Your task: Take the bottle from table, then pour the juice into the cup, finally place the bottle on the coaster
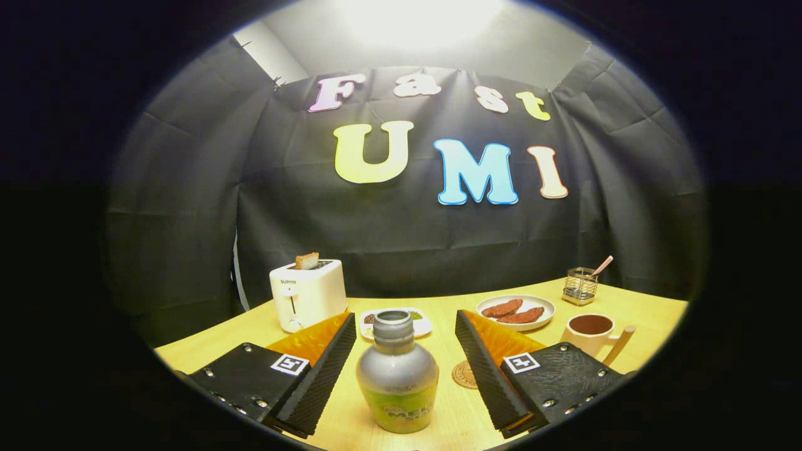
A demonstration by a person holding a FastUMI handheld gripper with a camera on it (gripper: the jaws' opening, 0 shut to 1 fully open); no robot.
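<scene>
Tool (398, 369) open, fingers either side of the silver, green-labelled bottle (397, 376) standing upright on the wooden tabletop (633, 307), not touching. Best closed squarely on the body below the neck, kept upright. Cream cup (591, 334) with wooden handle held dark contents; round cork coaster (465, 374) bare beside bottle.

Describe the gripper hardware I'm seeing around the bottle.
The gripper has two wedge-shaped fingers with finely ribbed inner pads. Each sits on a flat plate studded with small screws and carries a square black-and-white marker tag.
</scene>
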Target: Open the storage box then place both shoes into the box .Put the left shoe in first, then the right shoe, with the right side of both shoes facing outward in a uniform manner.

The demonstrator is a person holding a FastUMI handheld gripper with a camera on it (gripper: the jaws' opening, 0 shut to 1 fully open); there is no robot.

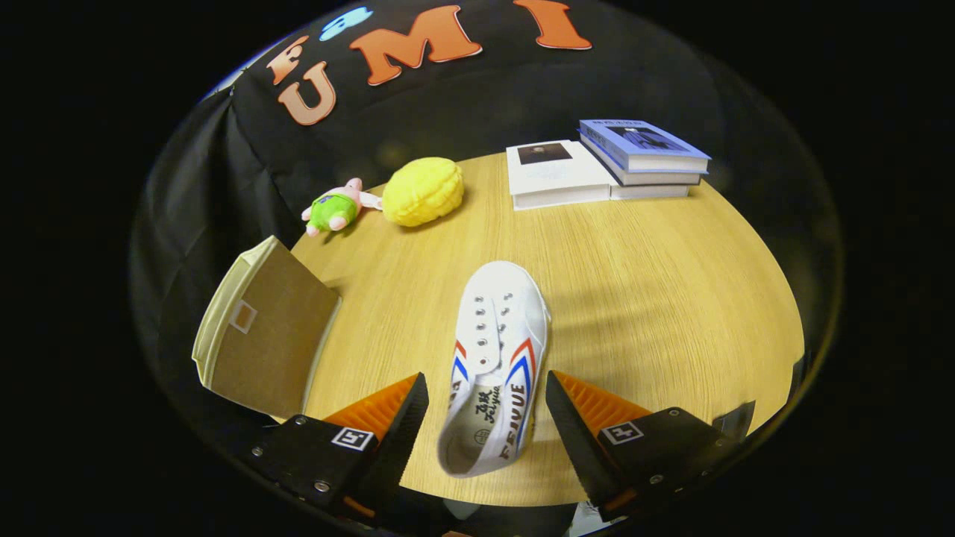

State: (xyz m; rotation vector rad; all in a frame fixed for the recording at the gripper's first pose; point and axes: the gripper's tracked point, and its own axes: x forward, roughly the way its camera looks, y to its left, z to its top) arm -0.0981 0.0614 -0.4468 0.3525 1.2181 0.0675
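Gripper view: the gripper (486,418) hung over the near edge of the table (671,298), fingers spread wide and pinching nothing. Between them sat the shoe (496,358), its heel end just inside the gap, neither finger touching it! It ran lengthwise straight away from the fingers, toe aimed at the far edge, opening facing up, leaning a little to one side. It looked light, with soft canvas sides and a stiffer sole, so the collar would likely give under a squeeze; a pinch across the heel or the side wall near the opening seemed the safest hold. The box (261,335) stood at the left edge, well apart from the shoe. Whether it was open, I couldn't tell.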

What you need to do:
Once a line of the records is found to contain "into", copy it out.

Output:
Your task: Take the bottle from table, then pour the juice into the cup, finally place the bottle on the coaster
Target: Open the storage box then place both shoes into the box .Put the left shoe in first, then the right shoe, with the right side of both shoes facing outward in a uniform manner.

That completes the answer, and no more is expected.